« Il faut avoir peur du virus, mais pas des personnes séropositives », Andréa atteinte du VIH témoigne

26%. C’est le taux de personnes qui, en 2019-2020, ont découvert leur statut VIH à un stade avancé, selon le Sidaction. C’est aussi ce qui est arrivé à Andréa. Il est en 2014, à l’âge de 22 ans, elle a découvert qu’elle était séropositive, un peu par hasard. En effet, c’est son petit ami qui lui a suggéré de passer des tests de dépistage puisque c’était son habitude à chaque nouvelle relation. Ce jour-là, le test est revenu positif pour la jeune femme.

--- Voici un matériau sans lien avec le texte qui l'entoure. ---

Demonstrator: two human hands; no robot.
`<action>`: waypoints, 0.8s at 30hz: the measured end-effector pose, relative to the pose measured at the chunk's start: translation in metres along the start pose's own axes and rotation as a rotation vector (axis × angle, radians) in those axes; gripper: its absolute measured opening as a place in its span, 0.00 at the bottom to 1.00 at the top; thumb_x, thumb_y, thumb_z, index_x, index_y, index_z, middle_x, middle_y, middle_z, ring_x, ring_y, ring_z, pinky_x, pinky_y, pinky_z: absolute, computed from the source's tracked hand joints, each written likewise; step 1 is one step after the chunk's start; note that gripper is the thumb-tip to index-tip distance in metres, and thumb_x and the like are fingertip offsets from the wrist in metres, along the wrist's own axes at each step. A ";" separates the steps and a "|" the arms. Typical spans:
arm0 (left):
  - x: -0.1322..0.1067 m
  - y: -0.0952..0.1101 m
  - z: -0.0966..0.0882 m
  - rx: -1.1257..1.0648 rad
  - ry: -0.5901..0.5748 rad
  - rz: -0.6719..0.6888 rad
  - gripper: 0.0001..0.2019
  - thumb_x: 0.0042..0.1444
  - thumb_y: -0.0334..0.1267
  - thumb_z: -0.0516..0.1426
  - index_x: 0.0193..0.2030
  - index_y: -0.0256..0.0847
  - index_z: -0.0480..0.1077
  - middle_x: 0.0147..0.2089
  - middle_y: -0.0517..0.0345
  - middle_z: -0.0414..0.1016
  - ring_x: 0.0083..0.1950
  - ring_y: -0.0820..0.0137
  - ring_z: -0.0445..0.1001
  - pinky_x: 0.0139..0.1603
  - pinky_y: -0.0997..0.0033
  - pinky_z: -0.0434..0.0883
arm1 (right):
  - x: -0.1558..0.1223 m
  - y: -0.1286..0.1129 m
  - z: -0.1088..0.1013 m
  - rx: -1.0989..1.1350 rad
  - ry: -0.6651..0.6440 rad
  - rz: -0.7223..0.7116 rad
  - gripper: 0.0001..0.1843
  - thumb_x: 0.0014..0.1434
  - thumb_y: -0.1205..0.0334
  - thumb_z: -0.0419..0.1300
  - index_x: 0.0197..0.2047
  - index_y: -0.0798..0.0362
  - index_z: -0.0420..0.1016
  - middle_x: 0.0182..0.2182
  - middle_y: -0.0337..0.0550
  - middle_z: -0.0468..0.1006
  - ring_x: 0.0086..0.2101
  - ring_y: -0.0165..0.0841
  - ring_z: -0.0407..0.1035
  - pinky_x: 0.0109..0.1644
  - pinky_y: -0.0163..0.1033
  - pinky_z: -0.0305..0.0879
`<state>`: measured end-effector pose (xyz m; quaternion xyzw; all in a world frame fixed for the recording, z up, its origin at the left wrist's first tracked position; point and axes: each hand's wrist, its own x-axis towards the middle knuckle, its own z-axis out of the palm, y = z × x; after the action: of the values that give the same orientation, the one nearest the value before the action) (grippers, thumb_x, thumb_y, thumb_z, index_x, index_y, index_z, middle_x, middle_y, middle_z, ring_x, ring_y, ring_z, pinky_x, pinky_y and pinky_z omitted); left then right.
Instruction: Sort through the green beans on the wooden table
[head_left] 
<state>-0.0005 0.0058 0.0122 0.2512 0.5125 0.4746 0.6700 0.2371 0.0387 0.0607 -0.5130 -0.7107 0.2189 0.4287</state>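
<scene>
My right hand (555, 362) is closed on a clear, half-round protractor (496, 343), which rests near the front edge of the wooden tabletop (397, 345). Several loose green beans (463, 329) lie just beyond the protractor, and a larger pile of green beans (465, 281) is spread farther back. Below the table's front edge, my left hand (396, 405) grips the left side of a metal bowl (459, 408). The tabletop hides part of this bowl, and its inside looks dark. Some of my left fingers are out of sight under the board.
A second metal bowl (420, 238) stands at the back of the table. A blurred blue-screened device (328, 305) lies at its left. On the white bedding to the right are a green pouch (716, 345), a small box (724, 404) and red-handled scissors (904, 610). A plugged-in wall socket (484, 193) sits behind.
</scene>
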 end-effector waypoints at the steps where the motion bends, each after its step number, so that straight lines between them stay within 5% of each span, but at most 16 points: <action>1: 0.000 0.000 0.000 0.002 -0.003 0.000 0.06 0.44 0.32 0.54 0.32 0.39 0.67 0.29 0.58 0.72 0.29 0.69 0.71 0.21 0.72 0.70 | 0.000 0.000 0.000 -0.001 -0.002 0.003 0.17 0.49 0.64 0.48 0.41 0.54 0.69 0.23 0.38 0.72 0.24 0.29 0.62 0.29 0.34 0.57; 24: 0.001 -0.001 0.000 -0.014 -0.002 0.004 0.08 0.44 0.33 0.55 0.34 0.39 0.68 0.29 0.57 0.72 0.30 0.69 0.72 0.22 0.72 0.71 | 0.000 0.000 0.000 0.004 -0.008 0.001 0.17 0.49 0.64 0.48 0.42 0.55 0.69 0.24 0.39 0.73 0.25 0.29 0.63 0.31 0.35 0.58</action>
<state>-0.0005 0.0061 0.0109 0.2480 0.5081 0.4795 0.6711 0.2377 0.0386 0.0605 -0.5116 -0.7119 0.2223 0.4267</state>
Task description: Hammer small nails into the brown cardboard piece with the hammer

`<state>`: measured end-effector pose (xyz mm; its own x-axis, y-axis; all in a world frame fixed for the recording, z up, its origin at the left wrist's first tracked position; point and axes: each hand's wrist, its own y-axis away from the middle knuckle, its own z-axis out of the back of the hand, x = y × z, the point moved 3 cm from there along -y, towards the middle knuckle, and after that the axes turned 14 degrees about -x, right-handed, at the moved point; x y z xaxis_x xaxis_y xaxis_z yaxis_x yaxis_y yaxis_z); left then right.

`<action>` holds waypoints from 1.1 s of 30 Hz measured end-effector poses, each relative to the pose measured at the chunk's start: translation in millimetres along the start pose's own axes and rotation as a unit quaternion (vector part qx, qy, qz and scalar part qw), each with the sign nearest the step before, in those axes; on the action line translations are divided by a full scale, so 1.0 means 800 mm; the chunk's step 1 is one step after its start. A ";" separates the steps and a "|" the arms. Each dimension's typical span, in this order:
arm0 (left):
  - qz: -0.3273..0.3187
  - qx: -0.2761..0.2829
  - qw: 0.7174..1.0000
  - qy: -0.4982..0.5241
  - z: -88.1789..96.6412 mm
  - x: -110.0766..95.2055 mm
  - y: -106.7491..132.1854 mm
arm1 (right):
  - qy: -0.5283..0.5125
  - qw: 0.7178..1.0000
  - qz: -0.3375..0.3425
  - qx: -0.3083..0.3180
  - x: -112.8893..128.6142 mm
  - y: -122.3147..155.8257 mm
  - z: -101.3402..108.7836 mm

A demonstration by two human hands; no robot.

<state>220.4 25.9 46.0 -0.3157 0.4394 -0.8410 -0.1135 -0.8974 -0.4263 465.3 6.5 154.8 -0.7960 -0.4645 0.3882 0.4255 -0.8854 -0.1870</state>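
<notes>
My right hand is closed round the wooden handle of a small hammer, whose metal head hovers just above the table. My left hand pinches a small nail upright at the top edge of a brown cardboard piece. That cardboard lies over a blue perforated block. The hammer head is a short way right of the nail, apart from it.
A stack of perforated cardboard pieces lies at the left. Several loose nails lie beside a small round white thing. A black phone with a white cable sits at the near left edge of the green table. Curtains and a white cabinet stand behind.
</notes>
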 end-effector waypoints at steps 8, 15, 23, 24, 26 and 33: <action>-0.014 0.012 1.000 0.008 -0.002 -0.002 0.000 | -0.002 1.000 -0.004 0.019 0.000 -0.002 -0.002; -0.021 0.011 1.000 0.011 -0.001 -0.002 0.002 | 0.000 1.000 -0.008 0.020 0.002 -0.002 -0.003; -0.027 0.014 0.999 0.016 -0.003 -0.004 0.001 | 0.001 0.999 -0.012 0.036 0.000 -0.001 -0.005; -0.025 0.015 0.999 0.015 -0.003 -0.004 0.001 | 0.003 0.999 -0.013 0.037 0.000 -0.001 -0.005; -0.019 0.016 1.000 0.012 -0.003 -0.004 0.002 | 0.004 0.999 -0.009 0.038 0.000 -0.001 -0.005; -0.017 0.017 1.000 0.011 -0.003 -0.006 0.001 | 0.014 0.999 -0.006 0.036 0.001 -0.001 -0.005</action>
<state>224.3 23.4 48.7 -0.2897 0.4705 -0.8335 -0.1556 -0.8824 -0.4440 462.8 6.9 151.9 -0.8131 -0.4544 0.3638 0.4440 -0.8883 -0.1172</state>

Un changement dans sa vie sur lequel elle a accepté de revenir avec Oh! mon mag. Regardez la vidéo de son interview en haut de l’article.

Diagnostic du SIDA

Lorsqu’Andrea a été informée de sa séropositivité grâce au test, elle a subi d’autres tests pour savoir à quel stade se trouvait l’infection. Elle avait déjà atteint la phase du sida. C’est-à-dire que le virus s’était propagé dans son corps et avait détruit son système immunitaire. Au cours de cette phase, des maladies opportunistes comme la tuberculose par exemple peuvent apparaître en raison de l’absence de cellules responsables des réponses immunitaires.

Le diagnostic a été comme un coup de marteau pour Andréa : « À ce moment-là, je me suis dit que c’était fini pour moi, que ma vie allait changer. Pour moi, personne n’allait vouloir vivre avec moi. Et en plus, Je pensais que j’allais bientôt mourir.

Suite à cela, elle a subi un traitement: trithérapie. C’est un mélange de trois molécules différentes adaptées à chaque patient pour abaisser la charge virale et rendre impossible la transmission du VIH. Grâce à cela, elle a même pu devenir mère. Aujourd’hui, elle a trois enfants séronégatifs en bonne santé.

Une longue acceptation

Si aujourd’hui Andréa mène une vie « normale », elle a mis du temps à accepter sa séropositivité. Elle a traversé une longue période de dépression et même fait un tentative de suicide.

« Pour moi, ce n’était pas possible d’avoir ce label. J’avais l’impression d’avoir perdu mon identité. “

Les défis ont également été exacerbés par la stigmatisation liée au VIH et aux personnes vivant avec le VIH. Alors même si elle avait refait sa vie, eu des enfants, il lui a fallu six ans avant d’accepter la situation. C’est un jour, sur un coup de tête, qu’elle a décidé qu’elle devait aller de l’avant. Elle a donc partagé son histoire sur les réseaux sociaux et a reçu une incroyable vague de soutien.

Son message de prévention

Aujourd’hui, Andrea utilise sa voix, son expérience et ses plateformes pour sensibiliser le plus possible au VIH mais aussi pour lever le les préjugés qui entourent les personnes vivant avec le VIH.

“JEIl faut avoir peur du virus, mais pas des personnes séropositives. Nous sommes comme toi », explique la jeune femme.

Comme elle le rappelle, il est très important d’avoir des relations sexuelles protégées et de se faire tester régulièrement. Car même s’il existe des traitements pour lutter contre le VIH, il ne se guérit jamais.